Plant Disease Editor's Pick

Dr. R. Michael Davis, Editor-in-Chief

Biochar soil amendments sequester carbon but how do they influence plant health? Read about the influence of biochar on soilborne diseases of asparagus in the August issue of Plant Disease. W. H. Elmer and J. J. Pignatello report that the addition of biochar to soil reduced the incidence of root lesions caused by Fusarium spp. but increased mycorrhizal colonization. In addition, some nutrients became more available and soil microbes were stimulated that favored beneficial fungi. Read more...
 

MPMI Editor's Pick

Dr. Gary Stacey, Editor-in-Chief 
The rhizobial-legume symbiosis is initiated by recognition of the lipo-chitin Nod factor (NF), which triggers a signaling cascade that involves protein phosphorylation.

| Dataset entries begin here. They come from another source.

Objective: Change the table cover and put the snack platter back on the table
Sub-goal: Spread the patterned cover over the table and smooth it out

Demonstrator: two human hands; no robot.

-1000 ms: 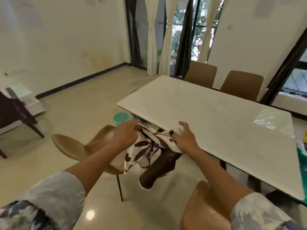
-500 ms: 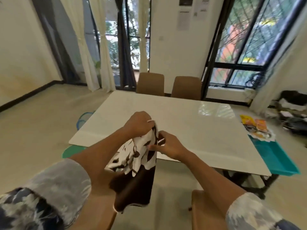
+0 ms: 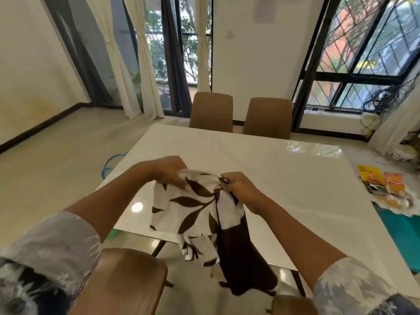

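Brown chairs [image 3: 212, 112], cream curtains [image 3: 145, 64], latticed windows [image 3: 363, 53].

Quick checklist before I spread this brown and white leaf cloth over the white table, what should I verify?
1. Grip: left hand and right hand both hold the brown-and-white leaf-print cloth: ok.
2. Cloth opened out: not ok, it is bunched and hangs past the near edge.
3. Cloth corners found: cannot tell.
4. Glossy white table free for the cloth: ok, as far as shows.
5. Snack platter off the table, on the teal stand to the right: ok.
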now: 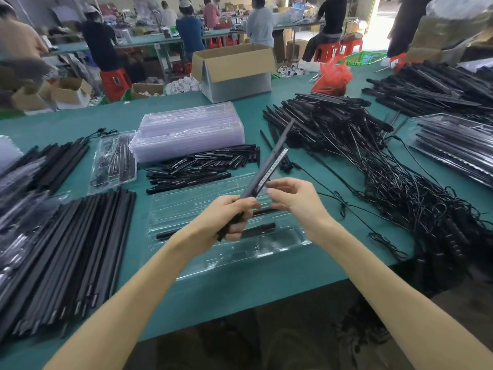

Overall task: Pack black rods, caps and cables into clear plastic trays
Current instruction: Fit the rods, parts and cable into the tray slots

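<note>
My left hand (234, 216) grips the lower end of two black rods (272, 162) that slant up and to the right above the table; one shows a white strip. My right hand (292, 200) is beside them, its fingertips pinching the rod with the white strip. Below my hands lies a clear plastic tray (280, 244) with two black rods (256, 231) in its grooves. Short black caps (202, 166) lie in a heap behind the tray. A tangle of black cables (416, 193) spreads to the right.
Long black rods (80, 236) are stacked at the left. Empty clear trays (186, 132) are piled behind the caps, beside a filled tray (114, 161). More rods (328, 116), filled trays (453, 148), a cardboard box (234, 73) and a red bag (333, 76) lie further back. People work at far tables.
</note>
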A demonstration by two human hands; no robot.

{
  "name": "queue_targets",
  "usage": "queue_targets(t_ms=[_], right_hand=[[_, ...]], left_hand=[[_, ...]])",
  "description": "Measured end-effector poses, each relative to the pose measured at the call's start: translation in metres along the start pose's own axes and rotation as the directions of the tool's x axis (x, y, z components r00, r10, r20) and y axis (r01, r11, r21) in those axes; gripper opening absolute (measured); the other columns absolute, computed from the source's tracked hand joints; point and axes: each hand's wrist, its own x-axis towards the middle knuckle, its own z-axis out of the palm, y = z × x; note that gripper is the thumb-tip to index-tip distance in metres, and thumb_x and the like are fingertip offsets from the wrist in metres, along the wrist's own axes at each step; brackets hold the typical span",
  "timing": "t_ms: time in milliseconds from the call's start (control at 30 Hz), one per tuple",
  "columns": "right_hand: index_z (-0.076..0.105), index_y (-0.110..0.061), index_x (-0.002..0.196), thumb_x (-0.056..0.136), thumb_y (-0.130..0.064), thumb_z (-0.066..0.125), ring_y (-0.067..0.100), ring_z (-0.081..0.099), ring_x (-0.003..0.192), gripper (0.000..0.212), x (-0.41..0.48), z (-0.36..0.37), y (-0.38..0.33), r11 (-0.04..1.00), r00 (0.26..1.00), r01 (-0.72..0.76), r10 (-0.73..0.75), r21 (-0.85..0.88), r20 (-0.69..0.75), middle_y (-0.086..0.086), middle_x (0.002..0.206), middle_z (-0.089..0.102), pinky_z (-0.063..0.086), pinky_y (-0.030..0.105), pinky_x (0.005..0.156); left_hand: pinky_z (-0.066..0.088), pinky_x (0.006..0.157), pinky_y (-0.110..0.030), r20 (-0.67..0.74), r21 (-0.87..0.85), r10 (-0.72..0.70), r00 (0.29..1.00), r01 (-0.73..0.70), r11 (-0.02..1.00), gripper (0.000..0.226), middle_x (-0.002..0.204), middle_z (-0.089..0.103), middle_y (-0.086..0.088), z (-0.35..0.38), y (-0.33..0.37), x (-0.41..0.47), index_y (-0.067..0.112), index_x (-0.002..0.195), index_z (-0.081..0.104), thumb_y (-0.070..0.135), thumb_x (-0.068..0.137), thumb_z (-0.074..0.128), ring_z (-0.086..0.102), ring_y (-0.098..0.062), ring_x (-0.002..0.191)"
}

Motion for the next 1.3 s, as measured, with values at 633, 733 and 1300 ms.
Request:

In the August issue of MPMI, Serna-Sanz et al. analyzed the Lotus phosphoproteome in response to NF addition, as well as to the bacterial elicitor, flagellin. The data suggest unique responses to NF but some overlap with pathways normally associated with the plant defense response. The data again raise the interesting question of how symbionts evade plant defenses. Read more... 
 
Phytopathology Editor's Pick
Dr. Niklaus Grunwald, Editor-in-Chief
 
 
The bacterium Xylella fastidiosa causing Pierce's disease on grapevines is transmitted by an insect, the glassy-winged sharpshooter. Backus and Morgan elegantly determined how the bacterium persists inside the sharpshooter using a combination of confocal laser-scanning microscopy and GFP expressing X. fastidiosa. This work demonstrates that the bacterium does not persist in foreguts of the insect vector suggesting egestion from the sharpshooter as an inoculation mechanism. Read more...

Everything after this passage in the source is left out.